Is stopping a stim worth it?

I stim by pulling out my eyelashes, sometimes my eyebrow hair too. I've done it for the past 10 years now and I understand that it's technically damaging my body when I do it. But I wonder if its worth trying to stop? I've resisted doing it ever since people around me started noticing and made me realize that it's not right, but it makes me feel so much better. I'd say its the one true thing comforts me. Nothing I have ever tried has made me feel better than that - fidget toys, textured items, safe foods, none has ever gotten me to a point where I feel like I can stop pulling. I've turned to putting vasaline on my eyelashes or wearing a glove/plasters on my fingers so I don't pull them out.

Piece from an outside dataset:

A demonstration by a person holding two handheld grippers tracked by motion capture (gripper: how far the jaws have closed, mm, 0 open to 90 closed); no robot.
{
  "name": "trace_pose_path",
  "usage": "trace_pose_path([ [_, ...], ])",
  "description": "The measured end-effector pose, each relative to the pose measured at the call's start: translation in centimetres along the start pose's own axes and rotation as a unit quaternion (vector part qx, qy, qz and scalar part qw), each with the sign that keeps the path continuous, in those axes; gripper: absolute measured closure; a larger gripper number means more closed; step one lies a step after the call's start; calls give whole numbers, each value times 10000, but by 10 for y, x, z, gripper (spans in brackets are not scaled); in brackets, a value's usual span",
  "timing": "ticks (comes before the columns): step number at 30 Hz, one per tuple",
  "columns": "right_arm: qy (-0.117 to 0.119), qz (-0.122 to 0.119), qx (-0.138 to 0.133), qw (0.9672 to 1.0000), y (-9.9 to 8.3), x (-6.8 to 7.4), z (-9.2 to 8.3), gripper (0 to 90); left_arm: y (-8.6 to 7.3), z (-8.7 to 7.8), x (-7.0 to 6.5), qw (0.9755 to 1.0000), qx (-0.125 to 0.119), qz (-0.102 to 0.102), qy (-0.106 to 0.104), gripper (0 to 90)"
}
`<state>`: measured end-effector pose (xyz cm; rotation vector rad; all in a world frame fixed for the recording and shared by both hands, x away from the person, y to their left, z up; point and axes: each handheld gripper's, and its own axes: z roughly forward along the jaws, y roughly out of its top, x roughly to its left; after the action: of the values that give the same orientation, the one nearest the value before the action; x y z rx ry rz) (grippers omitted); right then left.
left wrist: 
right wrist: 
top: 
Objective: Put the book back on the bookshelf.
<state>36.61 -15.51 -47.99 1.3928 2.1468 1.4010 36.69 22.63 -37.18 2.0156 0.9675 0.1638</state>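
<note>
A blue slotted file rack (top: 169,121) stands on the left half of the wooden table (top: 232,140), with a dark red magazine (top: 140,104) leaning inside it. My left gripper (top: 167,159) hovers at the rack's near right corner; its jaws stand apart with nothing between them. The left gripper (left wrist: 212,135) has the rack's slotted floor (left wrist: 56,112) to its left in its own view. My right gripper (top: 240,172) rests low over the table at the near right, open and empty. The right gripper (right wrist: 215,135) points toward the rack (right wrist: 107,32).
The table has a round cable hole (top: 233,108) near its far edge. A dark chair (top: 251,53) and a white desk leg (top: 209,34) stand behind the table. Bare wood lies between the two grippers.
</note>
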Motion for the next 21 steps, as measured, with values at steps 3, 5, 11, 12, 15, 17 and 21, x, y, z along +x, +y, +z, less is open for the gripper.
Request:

But its getting to the point where even that isn't working and I'm starting to wonder if stopping is even worth it - what's the use in giving myself added stress about the fact that I can't stop if it seems unlikely that I'll ever stop? Does anyone have a similar experience or anything to say on the matter?

  • Yes I struggle with picking at the skin on my face, it has been possible to reduce the intensity a bit though by focusing over a wider area. With eyelashes I’d be concerned about the risk for eye irritation, given how sensitive eyes are- redirecting it to plucking your eyebrows (doesn’t have to be a total switch, just reducing the frequency of plucking the eyelashes specifically would be good). I’d guess (consciously or unconsciously) you tend to go for eyelashes as they’re a bit easier and thicker to pull, and produce more skin movement (so more stimulation)? 
    Some other ideas:

    • putting a layer of mascara on- wiping it off (especially if it’s thick/crusted) provides very similar stimulus but is less damaging to the eyelashes.
    • skin peels - some of the sensory shops have this, it’s basically a layer you can apply and then pull off
    • other areas of hair - plucking pubic areas or head hair would generally be less risky than eyelashes 

    If wearing gloves reduces the amount you pull them I would suggest to carry on with that - try not to guilt yourself if you do end up pulling them, sometimes your brain just needs that specific input. Taking steps to reduce the harm and frequency - even if other stims don’t regulate as much, if they can help you decrease the amount of time you are pulling, that’s still good. 

  • I pick my skin on my lips and ears. I do it for years. Now I noticed that I have dark spots on my lips. They are getting bigger and darker. I have booked an appointment to a dermatologist. I’m deadly scared of having a cancer. I remember my granny telling me stop doing it because I may get cancer. But the problem is that you can’t just stop stimming like that. Maybe if I had a therapy helping me to change the way of stimming it could help. 

  • I suppose it depends on the extent that you do it. I do it to the point that I have noticeable gaps on my eyelashes - at this point I have a few spots of eyelashes and that's it, the rest is completely bald or has small ones growing through. It's causing a problem with my family mainly, they think I look ill from it, but a mental health professional I spoke to did class it as self harm which made zero sense to me from the mental side of it because I didn't do it for the sole purpose of hurting myself. But if a professional has said it needs to stop, I suppose it needs to stop. 

  • I pull out eye brows, eye lashes, ear hair and arm hair. Always have. Not enough to be noticeable to other people though.

    Is it really causing a problem?

  • I was told that my rubbing my left eyebrow was trichotillomania and could be due to stress but I actually think it is a stim. I have tried but I always catch myself when Im relaxing watching tv.